This .config file is set for you to use either ndiswrapper or broadcom-sta as a driver for your wireless adapter. If you wish to use the b43 module, all you have to do is turn off the intel wireless (used to make broadcom-sta and ndiswrapper work), and turn on b43 as a module.

I also noticed you have a dual GPU laptop. This should work with that as well, but I have little experience working with one of those machines under X. There are others who know how to do that well.

Click here for your new .config. Compile as is.

For the best results, please do the following:

1) Move your .config file out of your kernel source directory (/usr/src/linux-  ).

2) Issue the command make mrproper. This is a destructive step. It returns the source to pristine condition. Unmoved .config files will be deleted!

3) Copy my .config into your source directory.

4) Issue the command make && make modules_install.

5) Install the kernel as you normally would, and reboot.

6) Once it boots, please post /var/log/dmesg so I can see how things loaded.

Cheers,

Pappy

----------

## wisemanSSJ

pappy, greatly thanks to you, sir!! You're really awesome at kernel-things. The system booted ok! In a moment going to study the kernel you made. I wonder: why was the bzImage put to x86-dir, not i386 (as it was earlier)? 

And now have problems with network. dhcpcd is started at the whole beginning, but neither eth0 nor eth1 is detected. ifconfig shows that I've got only "lo". Is it somehow connected to kernel or I should try to configure it somehow else? 

Here is my dmesg: http://pastebin.ca/1914301

----------

## pappy_mcfae

According to dmesg, your wired NIC is starting. My first thought would be to delete or move /etc/udev/rules.d/70-persistent-net.rules and reboot to see if the NIC renames itself to eth0...which it should. As for the wireless adapter, you have a choice of using ndiswrapper, broadcom-sta, or the b43 module. Pick one, and that will get that going as well.

Cheers,

Pappy

----------

## NeddySeagoon

wisemanSSJ,

Some time ago now, the i386 and x86_64 kernel trees were mered to a single location called x86.

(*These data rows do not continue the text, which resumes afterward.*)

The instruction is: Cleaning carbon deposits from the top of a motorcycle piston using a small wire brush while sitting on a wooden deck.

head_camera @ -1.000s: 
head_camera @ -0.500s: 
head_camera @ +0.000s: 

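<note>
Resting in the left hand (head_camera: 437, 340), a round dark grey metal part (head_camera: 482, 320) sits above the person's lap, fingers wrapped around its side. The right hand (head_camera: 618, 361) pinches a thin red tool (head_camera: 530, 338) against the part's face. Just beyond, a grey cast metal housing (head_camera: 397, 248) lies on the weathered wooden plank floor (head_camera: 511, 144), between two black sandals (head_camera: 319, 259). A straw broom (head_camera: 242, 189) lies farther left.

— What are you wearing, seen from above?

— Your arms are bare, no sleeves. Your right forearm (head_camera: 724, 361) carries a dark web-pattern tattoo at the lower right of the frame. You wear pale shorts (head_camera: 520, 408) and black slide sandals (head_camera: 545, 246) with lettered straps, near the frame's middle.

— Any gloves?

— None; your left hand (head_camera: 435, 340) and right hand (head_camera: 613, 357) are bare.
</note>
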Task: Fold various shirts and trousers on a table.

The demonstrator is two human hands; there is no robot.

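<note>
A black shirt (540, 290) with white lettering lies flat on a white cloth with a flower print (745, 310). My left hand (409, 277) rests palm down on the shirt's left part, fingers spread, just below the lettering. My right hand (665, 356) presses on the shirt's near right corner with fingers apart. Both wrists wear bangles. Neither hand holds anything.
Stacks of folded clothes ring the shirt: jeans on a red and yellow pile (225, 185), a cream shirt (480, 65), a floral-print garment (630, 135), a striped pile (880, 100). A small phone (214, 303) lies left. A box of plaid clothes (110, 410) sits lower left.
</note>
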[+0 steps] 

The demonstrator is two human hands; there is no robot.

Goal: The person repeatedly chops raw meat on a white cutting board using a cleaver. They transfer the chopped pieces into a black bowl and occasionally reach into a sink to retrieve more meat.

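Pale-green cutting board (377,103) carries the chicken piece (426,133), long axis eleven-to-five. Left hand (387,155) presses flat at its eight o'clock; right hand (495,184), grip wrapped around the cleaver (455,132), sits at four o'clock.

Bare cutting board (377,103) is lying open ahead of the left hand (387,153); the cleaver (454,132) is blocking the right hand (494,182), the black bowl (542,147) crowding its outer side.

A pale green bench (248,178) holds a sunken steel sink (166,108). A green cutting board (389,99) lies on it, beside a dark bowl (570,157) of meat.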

At that time the i386 and x86_64 arches became symbolic links to x86.

----------

## pappy_mcfae

Yes, that happened about 2.6.24.

Cheers,

Pappy

----------

## wisemanSSJ

Thanks again, pappy and NeddySeagoon! 

After deleting that file I saw that eth0 really loaded. But still can't see eth0 at "ifconfig". What's the thing?

----------

## pappy_mcfae

Post the result of emerge --info.

Cheers,

Pappy

----------

## wisemanSSJ

Here it is:

http://pastebin.ca/1915216

Thanks in advance.

----------

## pappy_mcfae

Good. You're usintg baselayout-1. That makes the next part a little easier. Post your /etc/conf.d/net file.

Cheers,

Pappy

----------

## wisemanSSJ

Oh, I've already installed Broadcom STA. Tried to do something to configure wireless net. 

Here it is:

http://pastebin.ca/1915343

I use dhcpcd. Anyway, every time I boot my system, dhcpcd launches both for eth0 and eth1 but none of them works fine. For eth0 the process breaks after "waiting for the carrier". For eth1 it, as I understand, doesn't see my home-point (but yes, it's hidden).

----------

## NeddySeagoon

wisemanSSJ,

Hidden SSID is 

a) against the wireless standard. It works with some drivers and not others.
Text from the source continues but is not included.